Lidmaatschap van een specialisatievereniging is eveneens gangbaar voor menig advocaat. Van de 33 specialisatieverenigingen vermelden er veertien de contributie op hun site. De gemiddelde jaarlijkse contributie voor een specialisatievereniging is € 193,93. Uitgaande van (wederom) drie specialisaties per advocaat komen de jaarlijkse contributies uit op € 581,79.
Voor een advocaat-stagiair is het daarnaast verplicht om lid te zijn van de Jonge Balie. Dat kostte in 2024 gemiddeld € 53,21.

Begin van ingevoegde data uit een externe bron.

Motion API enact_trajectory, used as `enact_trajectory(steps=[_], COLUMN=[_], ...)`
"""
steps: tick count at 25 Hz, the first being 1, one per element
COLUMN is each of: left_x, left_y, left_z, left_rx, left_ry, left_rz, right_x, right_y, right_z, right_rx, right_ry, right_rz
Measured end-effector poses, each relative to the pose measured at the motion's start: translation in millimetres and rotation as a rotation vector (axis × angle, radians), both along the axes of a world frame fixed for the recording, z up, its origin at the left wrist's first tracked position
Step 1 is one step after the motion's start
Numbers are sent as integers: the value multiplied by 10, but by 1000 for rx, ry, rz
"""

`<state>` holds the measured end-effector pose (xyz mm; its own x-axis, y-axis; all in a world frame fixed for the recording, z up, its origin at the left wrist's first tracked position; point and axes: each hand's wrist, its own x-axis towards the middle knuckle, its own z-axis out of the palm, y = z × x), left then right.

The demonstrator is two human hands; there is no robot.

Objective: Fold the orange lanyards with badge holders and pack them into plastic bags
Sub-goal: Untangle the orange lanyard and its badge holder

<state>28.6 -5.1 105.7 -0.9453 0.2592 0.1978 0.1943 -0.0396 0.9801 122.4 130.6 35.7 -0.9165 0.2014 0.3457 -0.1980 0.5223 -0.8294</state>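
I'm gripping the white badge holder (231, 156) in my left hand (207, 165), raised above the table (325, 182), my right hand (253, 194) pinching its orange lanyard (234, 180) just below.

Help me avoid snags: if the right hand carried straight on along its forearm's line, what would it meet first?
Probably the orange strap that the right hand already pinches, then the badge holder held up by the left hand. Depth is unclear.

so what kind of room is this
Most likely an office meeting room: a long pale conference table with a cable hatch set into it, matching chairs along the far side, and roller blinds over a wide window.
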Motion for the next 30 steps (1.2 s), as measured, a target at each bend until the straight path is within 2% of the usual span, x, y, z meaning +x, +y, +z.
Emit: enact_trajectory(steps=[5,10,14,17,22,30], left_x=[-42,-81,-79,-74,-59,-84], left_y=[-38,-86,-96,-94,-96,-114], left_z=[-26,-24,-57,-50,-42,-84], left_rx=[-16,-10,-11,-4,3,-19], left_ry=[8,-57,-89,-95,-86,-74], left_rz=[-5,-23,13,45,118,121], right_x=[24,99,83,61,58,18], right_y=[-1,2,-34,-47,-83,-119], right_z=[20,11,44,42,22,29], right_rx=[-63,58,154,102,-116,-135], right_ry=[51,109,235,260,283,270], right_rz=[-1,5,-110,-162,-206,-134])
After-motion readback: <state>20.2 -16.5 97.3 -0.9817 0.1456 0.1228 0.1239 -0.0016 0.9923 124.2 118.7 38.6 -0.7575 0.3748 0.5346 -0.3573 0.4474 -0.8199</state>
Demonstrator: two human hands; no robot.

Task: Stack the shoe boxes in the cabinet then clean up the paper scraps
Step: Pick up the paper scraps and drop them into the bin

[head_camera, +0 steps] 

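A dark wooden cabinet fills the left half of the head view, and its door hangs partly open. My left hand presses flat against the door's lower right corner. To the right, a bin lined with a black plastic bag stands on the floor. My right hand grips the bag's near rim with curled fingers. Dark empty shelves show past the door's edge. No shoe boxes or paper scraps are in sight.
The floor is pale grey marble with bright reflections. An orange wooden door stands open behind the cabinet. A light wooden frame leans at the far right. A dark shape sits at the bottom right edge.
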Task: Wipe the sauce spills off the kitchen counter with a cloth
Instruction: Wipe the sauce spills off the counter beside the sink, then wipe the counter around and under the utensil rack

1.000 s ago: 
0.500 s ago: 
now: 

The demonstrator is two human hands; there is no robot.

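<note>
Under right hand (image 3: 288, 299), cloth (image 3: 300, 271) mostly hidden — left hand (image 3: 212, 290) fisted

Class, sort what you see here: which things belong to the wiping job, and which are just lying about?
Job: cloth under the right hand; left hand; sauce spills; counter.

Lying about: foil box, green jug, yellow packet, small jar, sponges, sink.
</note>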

Ook toegang tot vakliteratuur en jurisprudentie is essentieel. De meeste aanbieders van portalen en databanken doen nogal geheimzinnig over hun tarieven. Slechts een aanbieder geeft op de eigen website openheid van zaken over de licentiekosten. Het Kenniscentrum heeft nog geprobeerd contact te leggen met andere aanbieders, maar dat leidde niet tot meer inzicht. Al met al zijn de licentiekosten per gebruiker per jaar vastgesteld op € 1.015 per gebruiker.
Kantoorruimte
Hoewel thuiswerken niet meer is weg te denken, behoeft een advocatenkantoor een kantoor. Het liefst op een enigszins representatieve plek, met voldoende ruimte om te kunnen werken en cliënten te ontvangen.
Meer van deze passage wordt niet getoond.